Assignment — Read the data line by line and say how many lines contain the string "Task", giving the number alone.

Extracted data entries
━━━━━━━━━━

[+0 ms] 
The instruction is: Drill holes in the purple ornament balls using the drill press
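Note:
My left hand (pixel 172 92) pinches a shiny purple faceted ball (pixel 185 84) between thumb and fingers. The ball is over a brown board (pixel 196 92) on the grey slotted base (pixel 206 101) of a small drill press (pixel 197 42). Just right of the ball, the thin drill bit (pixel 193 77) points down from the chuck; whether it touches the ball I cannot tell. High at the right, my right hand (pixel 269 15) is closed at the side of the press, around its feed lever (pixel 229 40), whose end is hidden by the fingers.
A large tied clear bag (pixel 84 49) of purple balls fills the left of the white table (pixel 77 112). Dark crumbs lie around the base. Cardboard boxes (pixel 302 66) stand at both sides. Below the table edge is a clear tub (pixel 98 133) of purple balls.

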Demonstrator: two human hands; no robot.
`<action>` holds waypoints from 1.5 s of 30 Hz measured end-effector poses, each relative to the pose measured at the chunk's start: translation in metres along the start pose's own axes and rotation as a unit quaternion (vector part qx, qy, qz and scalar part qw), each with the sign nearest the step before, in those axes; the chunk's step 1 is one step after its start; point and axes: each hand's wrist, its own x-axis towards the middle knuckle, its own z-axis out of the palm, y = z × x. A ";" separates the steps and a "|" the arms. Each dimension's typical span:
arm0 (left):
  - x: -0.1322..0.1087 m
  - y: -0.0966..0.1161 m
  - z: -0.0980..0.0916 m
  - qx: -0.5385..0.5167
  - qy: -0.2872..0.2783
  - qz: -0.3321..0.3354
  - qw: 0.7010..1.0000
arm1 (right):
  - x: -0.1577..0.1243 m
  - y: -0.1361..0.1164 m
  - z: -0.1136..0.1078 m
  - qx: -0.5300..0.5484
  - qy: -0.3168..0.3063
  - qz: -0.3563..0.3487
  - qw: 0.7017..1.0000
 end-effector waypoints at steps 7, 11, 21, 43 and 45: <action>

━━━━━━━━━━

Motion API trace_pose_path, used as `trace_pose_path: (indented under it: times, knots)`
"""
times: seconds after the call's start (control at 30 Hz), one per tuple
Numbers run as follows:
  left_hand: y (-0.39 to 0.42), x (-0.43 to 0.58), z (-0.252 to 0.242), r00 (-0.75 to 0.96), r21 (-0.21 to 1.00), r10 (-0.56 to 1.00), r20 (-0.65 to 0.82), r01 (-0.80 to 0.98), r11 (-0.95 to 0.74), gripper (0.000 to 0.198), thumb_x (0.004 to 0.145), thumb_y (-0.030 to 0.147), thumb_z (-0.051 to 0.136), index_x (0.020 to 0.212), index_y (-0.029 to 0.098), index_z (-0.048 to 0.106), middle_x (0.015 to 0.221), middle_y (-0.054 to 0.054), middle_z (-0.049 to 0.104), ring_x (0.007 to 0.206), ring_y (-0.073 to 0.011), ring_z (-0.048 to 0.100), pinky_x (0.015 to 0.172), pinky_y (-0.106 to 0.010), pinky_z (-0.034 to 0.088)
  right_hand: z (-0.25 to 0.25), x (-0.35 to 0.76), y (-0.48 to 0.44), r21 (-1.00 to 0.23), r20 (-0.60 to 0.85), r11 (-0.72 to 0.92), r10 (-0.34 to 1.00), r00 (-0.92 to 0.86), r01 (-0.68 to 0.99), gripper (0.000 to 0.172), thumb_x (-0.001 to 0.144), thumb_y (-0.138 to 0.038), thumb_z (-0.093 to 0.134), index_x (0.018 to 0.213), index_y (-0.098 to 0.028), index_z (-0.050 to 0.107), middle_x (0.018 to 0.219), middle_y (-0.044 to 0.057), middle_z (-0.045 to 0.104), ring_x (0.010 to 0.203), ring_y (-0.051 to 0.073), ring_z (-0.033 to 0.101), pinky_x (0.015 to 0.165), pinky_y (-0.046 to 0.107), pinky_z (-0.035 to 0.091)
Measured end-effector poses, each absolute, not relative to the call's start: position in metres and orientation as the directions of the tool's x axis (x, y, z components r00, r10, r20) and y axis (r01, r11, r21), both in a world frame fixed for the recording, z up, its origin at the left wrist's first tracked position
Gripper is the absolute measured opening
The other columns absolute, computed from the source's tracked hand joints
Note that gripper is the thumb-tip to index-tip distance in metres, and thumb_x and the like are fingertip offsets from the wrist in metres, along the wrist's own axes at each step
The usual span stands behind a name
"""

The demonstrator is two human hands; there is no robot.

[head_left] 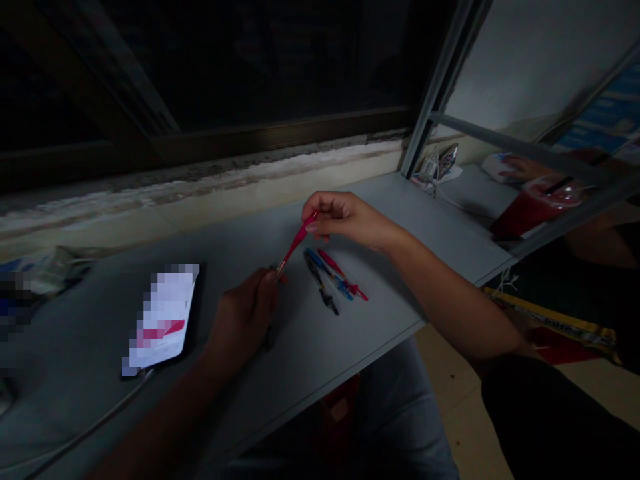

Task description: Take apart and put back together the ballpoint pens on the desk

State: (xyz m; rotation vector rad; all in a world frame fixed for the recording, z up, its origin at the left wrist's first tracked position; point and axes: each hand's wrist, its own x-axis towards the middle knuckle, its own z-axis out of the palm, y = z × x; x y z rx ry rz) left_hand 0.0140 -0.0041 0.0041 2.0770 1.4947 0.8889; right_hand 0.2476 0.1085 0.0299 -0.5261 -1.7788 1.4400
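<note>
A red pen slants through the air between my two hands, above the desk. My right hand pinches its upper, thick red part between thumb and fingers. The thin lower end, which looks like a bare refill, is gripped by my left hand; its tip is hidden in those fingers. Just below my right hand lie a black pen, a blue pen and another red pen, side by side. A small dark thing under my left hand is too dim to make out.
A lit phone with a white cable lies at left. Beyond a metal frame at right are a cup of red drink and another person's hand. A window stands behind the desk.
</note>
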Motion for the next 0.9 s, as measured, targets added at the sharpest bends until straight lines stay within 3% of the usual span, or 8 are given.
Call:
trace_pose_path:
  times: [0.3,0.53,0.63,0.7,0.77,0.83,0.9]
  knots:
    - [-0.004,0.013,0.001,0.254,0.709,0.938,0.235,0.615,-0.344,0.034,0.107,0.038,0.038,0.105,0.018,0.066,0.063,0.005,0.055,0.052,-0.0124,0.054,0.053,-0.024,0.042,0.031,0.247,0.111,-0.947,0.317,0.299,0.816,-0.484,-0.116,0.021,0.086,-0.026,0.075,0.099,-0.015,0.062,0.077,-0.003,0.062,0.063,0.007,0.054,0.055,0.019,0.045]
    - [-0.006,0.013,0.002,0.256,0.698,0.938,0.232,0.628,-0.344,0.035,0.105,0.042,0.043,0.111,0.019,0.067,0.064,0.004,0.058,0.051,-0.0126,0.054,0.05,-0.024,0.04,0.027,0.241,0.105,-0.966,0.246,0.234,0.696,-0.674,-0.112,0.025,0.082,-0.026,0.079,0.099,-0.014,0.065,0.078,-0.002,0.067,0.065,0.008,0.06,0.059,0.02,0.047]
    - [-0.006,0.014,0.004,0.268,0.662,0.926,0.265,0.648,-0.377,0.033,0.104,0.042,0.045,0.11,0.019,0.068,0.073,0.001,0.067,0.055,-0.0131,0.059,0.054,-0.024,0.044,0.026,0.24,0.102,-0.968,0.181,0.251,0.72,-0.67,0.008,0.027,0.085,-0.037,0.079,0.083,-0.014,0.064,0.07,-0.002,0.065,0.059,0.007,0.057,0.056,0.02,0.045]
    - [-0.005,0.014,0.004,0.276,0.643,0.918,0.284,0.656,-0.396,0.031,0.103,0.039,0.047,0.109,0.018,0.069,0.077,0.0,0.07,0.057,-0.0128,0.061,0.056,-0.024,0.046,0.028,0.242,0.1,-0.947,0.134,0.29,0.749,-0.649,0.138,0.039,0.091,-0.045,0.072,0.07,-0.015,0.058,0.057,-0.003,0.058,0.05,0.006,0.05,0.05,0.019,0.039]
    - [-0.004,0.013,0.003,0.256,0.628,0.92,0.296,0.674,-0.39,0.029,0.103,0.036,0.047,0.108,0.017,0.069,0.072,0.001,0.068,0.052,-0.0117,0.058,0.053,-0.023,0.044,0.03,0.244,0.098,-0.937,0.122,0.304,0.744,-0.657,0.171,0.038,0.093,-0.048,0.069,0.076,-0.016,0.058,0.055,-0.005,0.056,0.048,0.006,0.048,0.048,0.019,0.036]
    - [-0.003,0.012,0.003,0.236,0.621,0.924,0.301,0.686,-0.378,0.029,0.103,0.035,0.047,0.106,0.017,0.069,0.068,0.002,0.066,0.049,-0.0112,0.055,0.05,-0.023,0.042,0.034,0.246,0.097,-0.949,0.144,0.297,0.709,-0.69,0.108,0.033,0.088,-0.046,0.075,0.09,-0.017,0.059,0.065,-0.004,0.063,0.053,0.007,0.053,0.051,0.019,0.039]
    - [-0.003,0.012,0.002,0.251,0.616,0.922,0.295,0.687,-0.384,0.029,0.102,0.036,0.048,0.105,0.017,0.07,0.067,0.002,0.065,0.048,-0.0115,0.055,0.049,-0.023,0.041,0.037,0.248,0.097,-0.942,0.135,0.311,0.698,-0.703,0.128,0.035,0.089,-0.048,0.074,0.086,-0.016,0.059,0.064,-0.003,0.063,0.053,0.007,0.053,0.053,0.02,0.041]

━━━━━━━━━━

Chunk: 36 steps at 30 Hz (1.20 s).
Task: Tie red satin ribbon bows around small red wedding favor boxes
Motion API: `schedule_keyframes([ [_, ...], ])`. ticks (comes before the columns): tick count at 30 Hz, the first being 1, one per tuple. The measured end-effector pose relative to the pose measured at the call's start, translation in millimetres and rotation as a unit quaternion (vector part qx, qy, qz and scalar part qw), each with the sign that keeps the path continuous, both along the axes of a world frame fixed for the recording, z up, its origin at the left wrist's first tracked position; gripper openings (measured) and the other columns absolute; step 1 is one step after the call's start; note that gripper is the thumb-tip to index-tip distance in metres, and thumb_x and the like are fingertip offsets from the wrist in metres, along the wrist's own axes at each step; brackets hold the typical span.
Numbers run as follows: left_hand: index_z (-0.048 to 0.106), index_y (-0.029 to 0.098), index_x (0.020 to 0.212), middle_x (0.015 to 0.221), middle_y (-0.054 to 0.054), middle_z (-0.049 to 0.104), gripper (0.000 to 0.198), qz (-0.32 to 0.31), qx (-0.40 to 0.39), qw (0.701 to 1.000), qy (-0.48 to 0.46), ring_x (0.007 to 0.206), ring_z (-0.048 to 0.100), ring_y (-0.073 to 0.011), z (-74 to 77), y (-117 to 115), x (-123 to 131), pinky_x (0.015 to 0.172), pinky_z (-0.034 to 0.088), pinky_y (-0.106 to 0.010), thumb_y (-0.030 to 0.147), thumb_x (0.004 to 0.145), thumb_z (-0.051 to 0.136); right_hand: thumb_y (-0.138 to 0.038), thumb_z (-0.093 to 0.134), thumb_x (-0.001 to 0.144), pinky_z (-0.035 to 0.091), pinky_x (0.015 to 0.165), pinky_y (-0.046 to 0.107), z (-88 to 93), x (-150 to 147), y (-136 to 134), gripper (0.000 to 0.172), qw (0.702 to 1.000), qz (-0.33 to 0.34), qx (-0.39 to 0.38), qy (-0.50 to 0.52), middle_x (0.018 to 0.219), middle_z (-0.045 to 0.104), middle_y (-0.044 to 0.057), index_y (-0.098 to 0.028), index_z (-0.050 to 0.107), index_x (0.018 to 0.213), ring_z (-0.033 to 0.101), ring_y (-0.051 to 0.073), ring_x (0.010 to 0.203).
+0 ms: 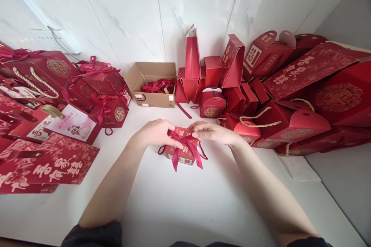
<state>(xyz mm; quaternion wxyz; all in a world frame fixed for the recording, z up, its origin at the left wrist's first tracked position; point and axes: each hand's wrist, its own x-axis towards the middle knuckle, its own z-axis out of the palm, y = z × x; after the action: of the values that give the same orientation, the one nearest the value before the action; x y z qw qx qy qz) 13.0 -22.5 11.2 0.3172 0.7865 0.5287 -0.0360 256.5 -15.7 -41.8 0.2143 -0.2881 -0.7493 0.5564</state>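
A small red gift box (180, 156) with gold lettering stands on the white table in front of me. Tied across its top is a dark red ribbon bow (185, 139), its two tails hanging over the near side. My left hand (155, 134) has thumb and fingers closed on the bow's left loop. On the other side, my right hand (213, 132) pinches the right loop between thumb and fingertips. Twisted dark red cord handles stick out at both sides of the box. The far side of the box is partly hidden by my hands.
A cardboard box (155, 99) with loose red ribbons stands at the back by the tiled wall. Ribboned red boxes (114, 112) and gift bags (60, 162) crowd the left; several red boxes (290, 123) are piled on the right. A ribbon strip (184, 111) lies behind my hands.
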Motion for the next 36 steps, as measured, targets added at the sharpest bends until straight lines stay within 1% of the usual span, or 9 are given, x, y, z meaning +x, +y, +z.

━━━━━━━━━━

Response — 2